Logistically, this race was much harder than a running relay (like Reach the Beach). Most of us were taking approximately an hour per lap so we'd ride every 3 hrs or so. In that 3 hrs you'd have to
  • wash your bike because it was trashed after each lap
  • wash yourself
  • change your clothes
  • eat
  • fix your bike
  • get ready for your next ride
  • sleep?
At night each rider would do back to back laps, riding for 2+ hours which gave us nearly 6hrs of downtime and did allow more time to rest. Once the sun came up we were back to the short rest. In fact, Nick was spent after 4 laps so the last few laps were done with 3 riders, reducing our down time to under 2 hrs.

Although I wasn't the fastest, I never really felt fatigued, staying hydrated, eating as much as I could and popping Endurolytes before and after each lap. I ended up riding the last 2 laps of the day for a grand total of 7 laps, 58.1 total miles, 8,295ft of climbing and 7hrs and 18 minutes in the saddle.

Nick and I took a few photos early on in the race which can be found here. I have a bunch of video from the start that I'll post to Youtube eventually.

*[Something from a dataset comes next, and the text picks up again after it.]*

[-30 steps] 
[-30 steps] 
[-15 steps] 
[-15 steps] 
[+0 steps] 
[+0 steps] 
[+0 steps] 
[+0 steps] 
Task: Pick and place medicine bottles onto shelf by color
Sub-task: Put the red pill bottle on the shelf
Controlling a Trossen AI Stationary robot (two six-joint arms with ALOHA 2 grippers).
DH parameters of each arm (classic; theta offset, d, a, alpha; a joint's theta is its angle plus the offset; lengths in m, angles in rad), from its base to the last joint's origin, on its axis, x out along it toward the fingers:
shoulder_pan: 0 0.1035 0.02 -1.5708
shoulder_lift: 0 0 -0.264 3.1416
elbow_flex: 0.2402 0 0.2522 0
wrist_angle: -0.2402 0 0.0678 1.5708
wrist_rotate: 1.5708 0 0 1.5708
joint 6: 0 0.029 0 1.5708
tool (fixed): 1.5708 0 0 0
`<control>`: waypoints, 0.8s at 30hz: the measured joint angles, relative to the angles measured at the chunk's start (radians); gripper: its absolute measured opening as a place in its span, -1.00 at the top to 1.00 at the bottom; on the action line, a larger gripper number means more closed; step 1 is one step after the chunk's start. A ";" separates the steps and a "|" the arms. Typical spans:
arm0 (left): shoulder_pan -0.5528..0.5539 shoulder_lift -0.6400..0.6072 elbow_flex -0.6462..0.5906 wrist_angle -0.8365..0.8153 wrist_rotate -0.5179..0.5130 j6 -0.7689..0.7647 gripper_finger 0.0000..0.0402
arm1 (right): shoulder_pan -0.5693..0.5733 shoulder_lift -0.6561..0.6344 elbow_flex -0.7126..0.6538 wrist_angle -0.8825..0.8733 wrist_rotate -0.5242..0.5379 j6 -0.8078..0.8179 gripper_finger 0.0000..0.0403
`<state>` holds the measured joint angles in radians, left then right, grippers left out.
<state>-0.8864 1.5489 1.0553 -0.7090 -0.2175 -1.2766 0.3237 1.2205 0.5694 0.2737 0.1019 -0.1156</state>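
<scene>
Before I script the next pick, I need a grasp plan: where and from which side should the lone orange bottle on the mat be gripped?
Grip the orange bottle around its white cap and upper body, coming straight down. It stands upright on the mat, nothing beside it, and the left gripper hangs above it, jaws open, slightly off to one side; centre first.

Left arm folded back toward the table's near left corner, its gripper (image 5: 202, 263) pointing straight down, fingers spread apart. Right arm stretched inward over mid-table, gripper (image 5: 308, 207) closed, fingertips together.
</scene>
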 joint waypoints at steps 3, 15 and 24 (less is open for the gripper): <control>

A couple of random thoughts to leave with:
  • It gets cold at night
  • Even without rain the trails get greasy at night with the dew
  • Get the best light you can afford. I thought mine was fine until someone rode by with a spanky HID light. Wow. NOTE: Night Rider was renting for $40.
  • Plan your food carefully. Not a lot of time to cook.
  • Bring a generator if you have one. You can use it except between 11pm and 7am.
  • Bring the best bike you can, full suspension if you got it.
  • Where the heck can you wash your dishes?
  • A camp fire is awesome at 3am (although it needs to be contained, no open fires)
  • Take more pictures, further out on the course if possible
  • Need a bigger (or is it smaller?) granny gear. Those hills were tough.
  • Two pairs of shoes would be nice
  • Plan on mechanical failures (chain, flat, etc)
  • Shower early, the hot water runs out
  • Get to the BBQ early. It was terrific. Hot food and plenty of it.
  • The volunteers were great, especially the folks in the timing tent
  • The $5 breakfast was worth every penny.
  • Have a plan between legs, you don't have a lot of time.
Next year we need a camp mechanic and a camp cook! Wait, did I just say next year?


Jim Hansen said...

Glad you came out alive and in one piece!

Scotty "PHAT" Graham said...


Way to go buddy. I think you found a new sport to cause you more pain and suffering then running. Hopefully not as much injury.